◆ Work instruction: Once you have located the line containing "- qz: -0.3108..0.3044" in the material below, return it exactly along with each line after it through the line containing "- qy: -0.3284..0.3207".

################

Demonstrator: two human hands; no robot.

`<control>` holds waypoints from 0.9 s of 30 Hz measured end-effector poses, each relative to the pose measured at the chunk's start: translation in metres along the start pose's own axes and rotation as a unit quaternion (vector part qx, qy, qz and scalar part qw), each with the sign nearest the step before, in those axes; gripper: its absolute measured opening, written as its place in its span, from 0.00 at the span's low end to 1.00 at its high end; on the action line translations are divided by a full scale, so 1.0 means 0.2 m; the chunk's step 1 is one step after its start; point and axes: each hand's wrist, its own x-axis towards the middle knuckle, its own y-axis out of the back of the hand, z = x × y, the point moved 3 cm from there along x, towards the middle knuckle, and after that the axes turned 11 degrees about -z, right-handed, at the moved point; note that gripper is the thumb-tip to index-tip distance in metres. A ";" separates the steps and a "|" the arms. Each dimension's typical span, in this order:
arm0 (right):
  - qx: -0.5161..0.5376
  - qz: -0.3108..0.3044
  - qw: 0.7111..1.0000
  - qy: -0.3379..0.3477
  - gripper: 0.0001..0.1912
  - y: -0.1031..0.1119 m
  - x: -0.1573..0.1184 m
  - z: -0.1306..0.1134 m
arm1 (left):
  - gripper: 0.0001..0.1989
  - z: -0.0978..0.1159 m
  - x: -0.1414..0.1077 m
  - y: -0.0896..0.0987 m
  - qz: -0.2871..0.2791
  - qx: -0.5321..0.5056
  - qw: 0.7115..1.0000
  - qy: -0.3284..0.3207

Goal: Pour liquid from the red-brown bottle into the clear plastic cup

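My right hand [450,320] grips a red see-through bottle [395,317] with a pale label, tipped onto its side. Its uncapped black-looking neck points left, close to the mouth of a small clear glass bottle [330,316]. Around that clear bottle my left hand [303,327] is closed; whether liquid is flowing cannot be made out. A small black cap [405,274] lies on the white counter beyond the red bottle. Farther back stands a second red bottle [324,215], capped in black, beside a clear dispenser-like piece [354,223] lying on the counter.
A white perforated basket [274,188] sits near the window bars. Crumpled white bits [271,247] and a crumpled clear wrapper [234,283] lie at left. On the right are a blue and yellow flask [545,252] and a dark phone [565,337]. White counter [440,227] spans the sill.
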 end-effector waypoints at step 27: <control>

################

◆ Response to the task:
  - qz: -0.3108..0.3044
  - qw: 0.7111..1.0000
  - qy: -0.3379..0.3477
  - gripper: 0.0001..0.1912
  - y: -0.1031..0.1119 m
  - x: -0.1573..0.1184 m
  - z: -0.1306..0.1134 m
arm1 (left):
  - gripper: 0.0001..0.1989
  - z: -0.0978..0.1159 m
  - x: -0.1414..0.1077 m
  - y: -0.0896..0.0987 m
  - qz: -0.2871..0.2791
  - qx: -0.5321..0.5056
  - qw: 0.7115..1.0000
  - qy: -0.3284..0.3207

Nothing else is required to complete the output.